— Ни Гибрухту, ни его сыну, ни Кигану, — Осви всё ещё крепко держал меня.
— Никому из них, — пообещал я.
Гаэл кивнул и прикрыл глаза. Он ослабил хватку, и я медленно высвободил руку. Отпечатки его пальцев всё ещё горели на коже.
— Но тогда я должен знать, — сказал я. — Киган говорил про проклятие и ведьмовство. Это правда?
Осви усмехнулся и поморщился от накатившей боли.
— Ложь от первого до последнего слова. Грязные сплетни.
Я вздохнул. Ещё несколько дней назад я советовал королю взять её в жёны, а теперь даю клятву умирающему, что не допущу такого исхода.
— Я клянусь тебе, Осви ап Глаин. И пусть Господь будет свидетелем, что я не нарушу этой клятвы, — проговорил я от чистого сердца.
Он взглянул мне в глаза и по его лицу пробежала тень улыбки. Здесь я хотел бы сказать, что он умер, но это не так. Жизнь — это не красивая сказка, где все живут долго и счастливо, а уходят легко. Он умирал ещё несколько часов, то приходя в сознание, то снова впадая в беспамятство, и всё это время Брианна просидела рядом с ним, держа его за руку.

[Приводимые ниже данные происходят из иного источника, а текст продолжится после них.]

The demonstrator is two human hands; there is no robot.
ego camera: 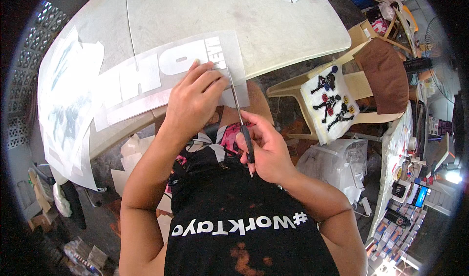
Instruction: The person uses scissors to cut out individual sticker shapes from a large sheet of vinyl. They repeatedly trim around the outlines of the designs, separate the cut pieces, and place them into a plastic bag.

Я же в это время обустраивал лагерь для ночлега, разводил костёр, готовил ужин из остатков провизии.
Через какое-то время, ближе к вечеру, я услышал, как Брианна заплакала вслух, и понял, что это всё. Я подошёл к ним, молча постоял рядом. И так же молча пошёл копать могилу для Осви.
Мы похоронили его под ивами, по традициям гаэлов, с оружием и в доспехах, а над могилой сложили небольшой холмик из камней. Осви ап Глаин не был первым человеком, которого я хоронил, и знал я его совсем немного, но почему-то именно этот момент врезался в мою память вместе со словами клятвы, что я дал ему.
Глава 27
—
Следующим вечером, когда моим ужином стали полпинты воды и горсть разваренного зерна, я решил, что пора брать инициативу в свои руки.
Брианна сидела у костра и подсушивала мох, чтобы в следующий раз использовать его как растопку. В этот раз мы расположились в небольшой лощине, защищённой от ветра, а дым от костра оставался незаметным.
— Нам нужно выходить к людям, — сказал я, усаживаясь напротив.
Нас разделяло пламя костра, и в неровном пляшущем свете её лицо казалось застывшей восковой маской. После похорон она не проронила ни слова. Вот и сейчас она проигнорировала меня.
— Ты меня вообще слышишь? — сказал я чуть громче, нагло уставившись на неё.